Ketiga, kita mengalami
perasaan bangga atau kecewa, sedangkan orang mungkin merasa sedih atau malu.
Dengan mengamati
diri kita, sampailah kita pada gambaran dan penilaian diri kita dan inilah yang
disebut Konsep Diri. Walaupun konsep diri merupakan tema utama psikologi
humanistik, namun pembicaraan tentang konsep diri dapat dilancak sampai William
James. James membedakan antara “The I”, yaitu diri yang sadar dan aktif, dan
“The Me”, diri yang menjadi objek renungan kita. Pada psikologi sosial yakni
psikologi sosial yang berorientasi pada sosiologi konsep diri dikembangkangkan
oleh Charles Horton Cooley (1864-1929), george Herbet Mead (1863-1931) dan
memuncak pada aliran interaksi simbolis, yang tokoh termukanya adalah Herbert
Blumer.
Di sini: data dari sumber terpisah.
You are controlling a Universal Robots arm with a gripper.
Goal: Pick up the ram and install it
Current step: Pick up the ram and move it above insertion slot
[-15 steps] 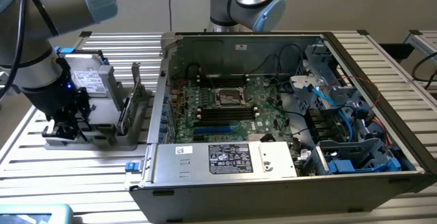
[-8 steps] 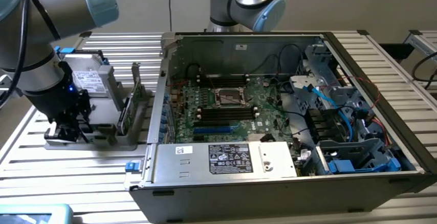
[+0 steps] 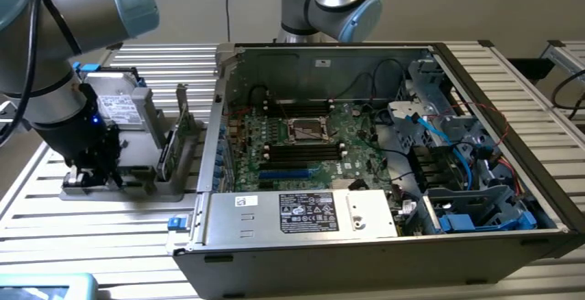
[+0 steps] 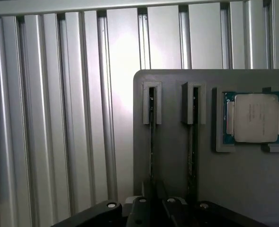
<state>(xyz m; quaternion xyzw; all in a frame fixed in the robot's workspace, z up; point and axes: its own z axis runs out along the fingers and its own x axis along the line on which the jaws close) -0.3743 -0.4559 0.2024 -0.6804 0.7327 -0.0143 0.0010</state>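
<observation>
one ram (image 4: pixel 152 142) stands edge-on in the grey holder (image 4: pixel 175 161) on the bench (image 3: pixel 46 211), lower left of the exterior view, the narrowed gripper (image 3: pixel 92 175) clamped on it.

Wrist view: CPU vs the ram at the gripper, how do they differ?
Pose: the CPU lies flat, lid up, in its pocket; the ram stands on edge in a slot. Shape: CPU squarish and wide; ram long and thin. The gripper is at the ram; the CPU lies off to the side, untouched. Both sit in the grey tray.
</observation>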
Sedangkan di kalangan Psikologi sosial yakni psikologi sosial yang
berorientasi pada psikologi konsep diri tenggelam ketika behaviorisme berkuasa.
Pada tahun 1943, Gordon E. Allport menghidupkan kembali konsep diri. Pada teori
motivasi Abraham Maslow (1967) dan Carl Rogers (1970) konsep diri muncul
sebagai tema utama Psikologi Humanistik.
Menurut William
D Brooks mendefinisikan konsep diri sebagai “Those Physiccal, social, and
psychological perceptions of ourselves yhat we have derived from experiences
and our interaction with others”. Jadi, konsep diri adalah pandangan dan
perasaan kita tentang diri kita. Persepsi tentang diri ini boleh bersifat
psikologi, sosial dan fisis. Bayangkan anda mengajukan pertanyaan-pertanyaan
ini pada diri anda sendiri:
Bagaimana watak
saya sebenarnya?
Apa yang
membuat saya bahagia atau sedih?
Apa yang sangat
mencemaskan saya?
Bagaimana orang lain memandang saya?
Apakah mereka
menghargai atau merendakan saya?
Apakah mereka
membenci atau menyukai saya?
Bagaimana pandangan saya tentang
penampilan saya?
Apakah saya
orang yang cantik atau jelek?
Apakah tubuh
saya kuat atau lemah?
Jawaban pada
tiga pertanyaan pertama menunjukkan persepsi psikologis tentang diri anda.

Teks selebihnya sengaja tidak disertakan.